→ **PROMPT**
After finding the line with "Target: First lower" in the data below, set down exactly each line through the one with "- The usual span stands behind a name", inclusive, and stop there.

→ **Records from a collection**
--------------------------------------------------
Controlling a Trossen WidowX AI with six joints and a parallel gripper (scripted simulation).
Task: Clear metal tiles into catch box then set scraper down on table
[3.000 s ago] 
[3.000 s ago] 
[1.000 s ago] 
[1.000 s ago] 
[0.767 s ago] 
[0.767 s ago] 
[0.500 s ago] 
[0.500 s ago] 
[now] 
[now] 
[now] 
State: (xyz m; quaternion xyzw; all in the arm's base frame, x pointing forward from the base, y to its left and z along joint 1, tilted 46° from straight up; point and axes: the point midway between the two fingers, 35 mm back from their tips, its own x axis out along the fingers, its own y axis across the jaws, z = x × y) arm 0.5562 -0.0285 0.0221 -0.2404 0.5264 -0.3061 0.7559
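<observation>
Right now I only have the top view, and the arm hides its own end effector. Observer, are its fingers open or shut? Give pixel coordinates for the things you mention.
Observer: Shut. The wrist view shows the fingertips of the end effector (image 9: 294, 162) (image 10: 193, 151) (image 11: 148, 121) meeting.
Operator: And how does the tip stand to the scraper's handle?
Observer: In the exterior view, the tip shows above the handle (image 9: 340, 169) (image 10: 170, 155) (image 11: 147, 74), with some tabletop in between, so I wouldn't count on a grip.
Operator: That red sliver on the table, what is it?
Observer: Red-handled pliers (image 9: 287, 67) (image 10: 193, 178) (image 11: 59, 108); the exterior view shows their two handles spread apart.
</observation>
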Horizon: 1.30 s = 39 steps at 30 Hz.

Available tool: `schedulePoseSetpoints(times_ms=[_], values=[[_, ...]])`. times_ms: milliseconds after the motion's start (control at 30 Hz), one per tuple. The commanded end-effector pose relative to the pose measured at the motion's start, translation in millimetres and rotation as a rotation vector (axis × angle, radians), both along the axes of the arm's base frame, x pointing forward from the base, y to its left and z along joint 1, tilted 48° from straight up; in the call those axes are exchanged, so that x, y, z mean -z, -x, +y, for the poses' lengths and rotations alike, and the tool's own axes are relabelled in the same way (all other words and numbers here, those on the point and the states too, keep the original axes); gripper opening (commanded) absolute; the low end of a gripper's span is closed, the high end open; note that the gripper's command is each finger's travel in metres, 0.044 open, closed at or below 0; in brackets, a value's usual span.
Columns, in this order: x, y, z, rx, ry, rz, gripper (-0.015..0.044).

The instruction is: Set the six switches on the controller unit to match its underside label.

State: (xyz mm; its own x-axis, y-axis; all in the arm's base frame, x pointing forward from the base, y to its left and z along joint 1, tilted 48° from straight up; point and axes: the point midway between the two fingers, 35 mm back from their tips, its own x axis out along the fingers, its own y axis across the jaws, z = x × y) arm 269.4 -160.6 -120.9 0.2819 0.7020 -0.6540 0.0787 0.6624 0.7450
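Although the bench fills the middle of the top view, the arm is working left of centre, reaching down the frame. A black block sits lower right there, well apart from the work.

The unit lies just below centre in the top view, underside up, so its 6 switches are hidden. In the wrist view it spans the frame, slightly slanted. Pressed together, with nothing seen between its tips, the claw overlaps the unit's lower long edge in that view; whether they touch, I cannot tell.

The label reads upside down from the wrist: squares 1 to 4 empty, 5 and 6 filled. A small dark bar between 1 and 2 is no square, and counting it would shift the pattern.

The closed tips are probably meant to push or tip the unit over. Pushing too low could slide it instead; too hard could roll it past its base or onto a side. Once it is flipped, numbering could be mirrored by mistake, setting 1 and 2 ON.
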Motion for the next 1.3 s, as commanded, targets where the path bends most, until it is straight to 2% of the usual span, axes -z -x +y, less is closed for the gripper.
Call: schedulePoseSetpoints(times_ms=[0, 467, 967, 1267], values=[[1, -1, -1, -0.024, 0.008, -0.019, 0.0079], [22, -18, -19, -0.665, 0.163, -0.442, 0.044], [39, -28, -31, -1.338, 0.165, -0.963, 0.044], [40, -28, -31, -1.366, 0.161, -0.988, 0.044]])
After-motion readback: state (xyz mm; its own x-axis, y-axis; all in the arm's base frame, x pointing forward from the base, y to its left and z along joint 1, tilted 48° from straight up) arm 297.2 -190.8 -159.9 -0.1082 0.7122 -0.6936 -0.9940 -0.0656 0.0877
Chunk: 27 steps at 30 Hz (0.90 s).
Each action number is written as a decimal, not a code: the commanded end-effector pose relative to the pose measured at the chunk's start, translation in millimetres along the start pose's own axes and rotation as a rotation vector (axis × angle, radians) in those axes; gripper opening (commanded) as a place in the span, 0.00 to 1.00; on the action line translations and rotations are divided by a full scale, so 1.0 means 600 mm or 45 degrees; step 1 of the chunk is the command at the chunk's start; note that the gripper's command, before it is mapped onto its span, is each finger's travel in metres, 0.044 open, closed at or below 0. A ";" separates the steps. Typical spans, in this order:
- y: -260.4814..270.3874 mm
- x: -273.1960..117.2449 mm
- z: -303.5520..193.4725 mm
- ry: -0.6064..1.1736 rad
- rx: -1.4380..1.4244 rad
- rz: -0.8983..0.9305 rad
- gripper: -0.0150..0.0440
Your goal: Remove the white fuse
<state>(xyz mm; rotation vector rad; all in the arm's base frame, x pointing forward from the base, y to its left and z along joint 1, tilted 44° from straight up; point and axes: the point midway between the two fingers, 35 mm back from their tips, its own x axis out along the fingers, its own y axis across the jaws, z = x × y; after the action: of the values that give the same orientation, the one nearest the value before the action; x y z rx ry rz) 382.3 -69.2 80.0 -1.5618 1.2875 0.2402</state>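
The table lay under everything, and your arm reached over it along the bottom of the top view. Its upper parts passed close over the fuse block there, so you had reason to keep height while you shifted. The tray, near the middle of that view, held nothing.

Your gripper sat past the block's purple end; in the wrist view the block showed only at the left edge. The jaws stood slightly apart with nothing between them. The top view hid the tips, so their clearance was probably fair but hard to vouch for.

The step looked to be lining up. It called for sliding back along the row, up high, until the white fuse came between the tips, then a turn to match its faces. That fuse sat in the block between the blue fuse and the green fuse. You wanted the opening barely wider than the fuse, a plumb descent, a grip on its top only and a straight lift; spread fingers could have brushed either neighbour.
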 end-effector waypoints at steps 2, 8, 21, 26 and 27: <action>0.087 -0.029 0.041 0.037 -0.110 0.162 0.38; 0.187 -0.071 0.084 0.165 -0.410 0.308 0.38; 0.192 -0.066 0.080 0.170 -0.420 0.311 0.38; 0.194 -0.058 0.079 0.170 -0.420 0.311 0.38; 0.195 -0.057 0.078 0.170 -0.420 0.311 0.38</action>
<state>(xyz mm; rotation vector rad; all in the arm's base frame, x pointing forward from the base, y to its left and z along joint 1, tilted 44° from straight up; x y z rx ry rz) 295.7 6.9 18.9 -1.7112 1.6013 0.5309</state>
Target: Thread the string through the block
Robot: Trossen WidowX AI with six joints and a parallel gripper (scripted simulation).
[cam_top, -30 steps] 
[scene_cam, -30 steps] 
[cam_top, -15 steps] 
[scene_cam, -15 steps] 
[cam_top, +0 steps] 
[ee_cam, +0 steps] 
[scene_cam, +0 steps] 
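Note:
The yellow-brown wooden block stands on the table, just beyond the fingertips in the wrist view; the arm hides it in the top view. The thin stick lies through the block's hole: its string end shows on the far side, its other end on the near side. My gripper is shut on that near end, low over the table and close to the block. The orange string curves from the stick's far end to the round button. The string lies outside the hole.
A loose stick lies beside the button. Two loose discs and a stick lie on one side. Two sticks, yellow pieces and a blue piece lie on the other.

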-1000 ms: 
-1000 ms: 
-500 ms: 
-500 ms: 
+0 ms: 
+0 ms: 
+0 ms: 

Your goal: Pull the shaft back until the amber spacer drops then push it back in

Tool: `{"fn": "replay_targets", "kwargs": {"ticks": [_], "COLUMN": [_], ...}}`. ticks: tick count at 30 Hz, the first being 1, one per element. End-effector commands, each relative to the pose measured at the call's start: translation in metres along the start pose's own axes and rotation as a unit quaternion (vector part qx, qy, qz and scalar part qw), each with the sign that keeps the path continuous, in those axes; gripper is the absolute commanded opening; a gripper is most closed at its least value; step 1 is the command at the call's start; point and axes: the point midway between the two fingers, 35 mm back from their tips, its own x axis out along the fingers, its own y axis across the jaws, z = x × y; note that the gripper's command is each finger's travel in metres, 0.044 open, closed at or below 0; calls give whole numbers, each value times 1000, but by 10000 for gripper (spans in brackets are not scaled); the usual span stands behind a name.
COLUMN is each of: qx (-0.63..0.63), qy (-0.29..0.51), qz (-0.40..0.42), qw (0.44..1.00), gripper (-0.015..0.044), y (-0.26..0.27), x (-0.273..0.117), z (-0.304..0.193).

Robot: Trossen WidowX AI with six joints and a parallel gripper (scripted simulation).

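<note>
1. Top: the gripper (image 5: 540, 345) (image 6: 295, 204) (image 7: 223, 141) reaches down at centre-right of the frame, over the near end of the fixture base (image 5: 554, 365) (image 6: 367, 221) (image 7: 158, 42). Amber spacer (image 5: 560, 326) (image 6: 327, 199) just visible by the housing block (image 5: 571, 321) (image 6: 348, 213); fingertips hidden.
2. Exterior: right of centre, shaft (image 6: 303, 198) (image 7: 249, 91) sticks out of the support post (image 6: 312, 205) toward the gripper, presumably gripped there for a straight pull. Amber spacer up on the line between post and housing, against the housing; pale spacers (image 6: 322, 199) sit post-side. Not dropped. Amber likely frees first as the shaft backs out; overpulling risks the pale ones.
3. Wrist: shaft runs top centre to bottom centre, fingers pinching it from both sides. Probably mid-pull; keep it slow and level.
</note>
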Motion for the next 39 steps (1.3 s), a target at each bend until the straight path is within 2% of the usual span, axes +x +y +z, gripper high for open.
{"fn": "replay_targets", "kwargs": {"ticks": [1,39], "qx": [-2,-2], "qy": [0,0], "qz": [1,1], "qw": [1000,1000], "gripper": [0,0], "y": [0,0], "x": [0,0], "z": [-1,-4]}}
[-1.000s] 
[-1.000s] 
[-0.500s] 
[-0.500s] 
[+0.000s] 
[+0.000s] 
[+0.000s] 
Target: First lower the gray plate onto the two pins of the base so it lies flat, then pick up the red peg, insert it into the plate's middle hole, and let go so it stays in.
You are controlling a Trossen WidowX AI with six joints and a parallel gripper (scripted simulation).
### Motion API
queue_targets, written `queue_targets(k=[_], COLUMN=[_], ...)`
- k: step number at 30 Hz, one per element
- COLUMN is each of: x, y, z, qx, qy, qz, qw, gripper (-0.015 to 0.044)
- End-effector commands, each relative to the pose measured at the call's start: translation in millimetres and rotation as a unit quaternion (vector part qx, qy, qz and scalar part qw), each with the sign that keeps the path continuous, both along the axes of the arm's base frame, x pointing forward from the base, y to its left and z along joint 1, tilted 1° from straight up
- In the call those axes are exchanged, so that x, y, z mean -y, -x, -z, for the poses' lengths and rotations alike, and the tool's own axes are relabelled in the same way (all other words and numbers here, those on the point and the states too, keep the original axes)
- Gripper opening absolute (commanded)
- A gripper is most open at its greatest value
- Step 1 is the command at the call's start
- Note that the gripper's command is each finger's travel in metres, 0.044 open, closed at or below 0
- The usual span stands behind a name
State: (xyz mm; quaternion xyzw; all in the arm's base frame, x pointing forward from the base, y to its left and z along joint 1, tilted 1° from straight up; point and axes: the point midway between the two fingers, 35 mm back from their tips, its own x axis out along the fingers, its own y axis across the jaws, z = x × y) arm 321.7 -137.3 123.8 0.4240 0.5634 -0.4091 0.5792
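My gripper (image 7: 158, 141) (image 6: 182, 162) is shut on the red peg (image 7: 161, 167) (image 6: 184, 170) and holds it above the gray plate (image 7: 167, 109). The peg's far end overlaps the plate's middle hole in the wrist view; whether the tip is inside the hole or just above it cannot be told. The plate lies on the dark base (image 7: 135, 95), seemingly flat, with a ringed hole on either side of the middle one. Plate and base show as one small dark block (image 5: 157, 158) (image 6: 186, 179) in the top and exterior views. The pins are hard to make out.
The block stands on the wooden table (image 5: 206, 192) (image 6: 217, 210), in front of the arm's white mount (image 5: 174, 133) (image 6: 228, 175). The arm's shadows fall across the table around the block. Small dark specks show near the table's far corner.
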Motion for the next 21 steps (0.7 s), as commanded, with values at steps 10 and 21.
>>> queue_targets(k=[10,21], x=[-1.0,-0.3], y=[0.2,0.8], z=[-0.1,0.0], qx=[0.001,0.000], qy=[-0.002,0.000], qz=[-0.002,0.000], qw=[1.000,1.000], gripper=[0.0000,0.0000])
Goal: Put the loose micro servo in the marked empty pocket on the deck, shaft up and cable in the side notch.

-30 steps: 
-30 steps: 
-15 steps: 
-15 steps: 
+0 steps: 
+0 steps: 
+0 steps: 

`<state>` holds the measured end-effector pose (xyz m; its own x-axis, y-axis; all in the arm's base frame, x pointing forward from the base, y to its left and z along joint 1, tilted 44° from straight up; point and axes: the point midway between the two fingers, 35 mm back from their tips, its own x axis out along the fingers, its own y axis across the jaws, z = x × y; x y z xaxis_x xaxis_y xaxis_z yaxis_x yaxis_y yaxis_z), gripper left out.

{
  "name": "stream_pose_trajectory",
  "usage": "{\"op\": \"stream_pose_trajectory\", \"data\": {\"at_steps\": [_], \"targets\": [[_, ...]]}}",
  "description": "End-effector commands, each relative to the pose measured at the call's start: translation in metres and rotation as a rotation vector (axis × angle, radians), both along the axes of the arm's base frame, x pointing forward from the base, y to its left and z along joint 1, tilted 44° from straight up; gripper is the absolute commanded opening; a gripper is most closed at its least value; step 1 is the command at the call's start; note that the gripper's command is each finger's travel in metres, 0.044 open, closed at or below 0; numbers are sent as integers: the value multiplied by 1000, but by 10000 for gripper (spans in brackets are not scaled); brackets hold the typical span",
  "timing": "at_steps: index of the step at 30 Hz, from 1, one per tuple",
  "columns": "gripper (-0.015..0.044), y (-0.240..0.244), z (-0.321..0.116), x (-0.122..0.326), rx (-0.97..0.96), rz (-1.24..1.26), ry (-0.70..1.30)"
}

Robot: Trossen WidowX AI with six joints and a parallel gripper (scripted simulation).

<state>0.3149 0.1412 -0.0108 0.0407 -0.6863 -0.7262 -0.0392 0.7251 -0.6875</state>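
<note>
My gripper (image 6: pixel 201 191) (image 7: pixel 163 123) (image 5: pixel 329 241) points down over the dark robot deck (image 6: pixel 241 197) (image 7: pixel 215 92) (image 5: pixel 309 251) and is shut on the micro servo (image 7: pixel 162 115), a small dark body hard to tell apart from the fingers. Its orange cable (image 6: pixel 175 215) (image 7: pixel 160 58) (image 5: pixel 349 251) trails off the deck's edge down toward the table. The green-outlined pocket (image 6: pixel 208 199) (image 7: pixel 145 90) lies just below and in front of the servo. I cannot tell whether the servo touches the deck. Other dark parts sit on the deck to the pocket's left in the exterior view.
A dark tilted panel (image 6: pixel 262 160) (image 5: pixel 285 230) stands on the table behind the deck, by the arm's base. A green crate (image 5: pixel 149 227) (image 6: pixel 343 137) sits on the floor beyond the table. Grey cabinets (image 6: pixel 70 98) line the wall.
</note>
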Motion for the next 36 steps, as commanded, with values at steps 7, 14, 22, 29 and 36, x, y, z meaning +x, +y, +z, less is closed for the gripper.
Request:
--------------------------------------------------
→ **COMPLETED EXERCISE**
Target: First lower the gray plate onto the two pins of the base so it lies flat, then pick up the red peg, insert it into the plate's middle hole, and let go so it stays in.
You are controlling a Trossen WidowX AI with six joints and a parallel gripper (scripted simulation).
### Motion API
queue_targets, written `queue_targets(k=[_], COLUMN=[_], ...)`
- k: step number at 30 Hz, one per element
- COLUMN is each of: x, y, z, qx, qy, qz, qw, gripper (-0.015 to 0.044)
- End-effector commands, each relative to the pose measured at the call's start: translation in millimetres and rotation as a unit quaternion (vector part qx, qy, qz and scalar part qw), each with the sign that keeps the path continuous, both along the axes of the arm's base frame, x pointing forward from the base, y to its left and z along joint 1, tilted 1° from straight up
- In the call those axes are exchanged, so that x, y, z mean -y, -x, -z, for the poses' lengths and rotations alike, and the tool's own axes are relabelled in the same way (all other words and numbers here, those on the point and the states too, keep the original axes)
- Gripper opening absolute (commanded)
- A gripper is most open at its greatest value
- Step 1 is the command at the call's start
- Note that the gripper's command is each finger's travel in metres, 0.044 open, closed at or below 0
- The usual span stands behind a name

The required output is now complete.